**COLLECTED MATERIAL**.
++++++++

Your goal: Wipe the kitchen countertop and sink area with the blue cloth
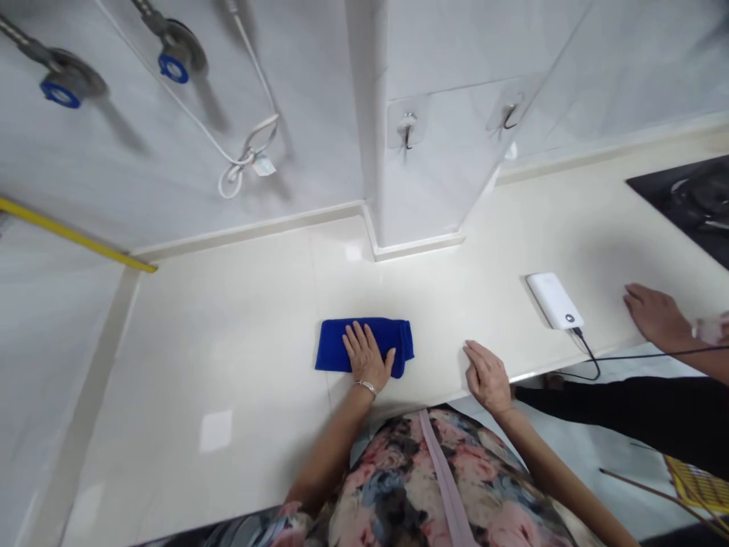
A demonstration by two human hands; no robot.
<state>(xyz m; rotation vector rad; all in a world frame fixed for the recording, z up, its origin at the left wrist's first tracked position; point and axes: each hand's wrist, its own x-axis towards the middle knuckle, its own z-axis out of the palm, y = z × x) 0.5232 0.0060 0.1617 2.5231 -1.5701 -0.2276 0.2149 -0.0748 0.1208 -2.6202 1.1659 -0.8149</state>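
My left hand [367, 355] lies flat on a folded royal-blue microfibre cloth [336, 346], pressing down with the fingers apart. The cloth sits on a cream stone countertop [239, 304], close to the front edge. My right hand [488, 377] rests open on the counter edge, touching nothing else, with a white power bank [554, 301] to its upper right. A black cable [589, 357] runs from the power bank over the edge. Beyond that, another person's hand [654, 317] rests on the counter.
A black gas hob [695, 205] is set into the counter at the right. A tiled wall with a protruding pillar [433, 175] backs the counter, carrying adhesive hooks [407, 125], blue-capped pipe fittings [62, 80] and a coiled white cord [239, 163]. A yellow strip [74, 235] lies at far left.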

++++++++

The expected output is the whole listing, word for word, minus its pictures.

**SOLUTION FOR THIS TASK**.
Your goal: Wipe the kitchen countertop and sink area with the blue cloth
A demonstration by two human hands; no robot.
<state>(xyz m; rotation vector rad; all in a world frame fixed for the recording, z up, its origin at the left wrist's first tracked position; point and axes: each hand's wrist, its own x-axis towards the middle knuckle, its own z-axis out of the palm, y = z × x) 0.5232 0.0060 0.1617 2.5231 -1.5701 -0.2276 0.2149 -0.0748 0.1208 -2.6202 1.1659 -0.8149</state>
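My left hand [367, 355] lies flat on a folded royal-blue microfibre cloth [336, 346], pressing down with the fingers apart. The cloth sits on a cream stone countertop [239, 304], close to the front edge. My right hand [488, 377] rests open on the counter edge, touching nothing else, with a white power bank [554, 301] to its upper right. A black cable [589, 357] runs from the power bank over the edge. Beyond that, another person's hand [654, 317] rests on the counter.
A black gas hob [695, 205] is set into the counter at the right. A tiled wall with a protruding pillar [433, 175] backs the counter, carrying adhesive hooks [407, 125], blue-capped pipe fittings [62, 80] and a coiled white cord [239, 163]. A yellow strip [74, 235] lies at far left.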

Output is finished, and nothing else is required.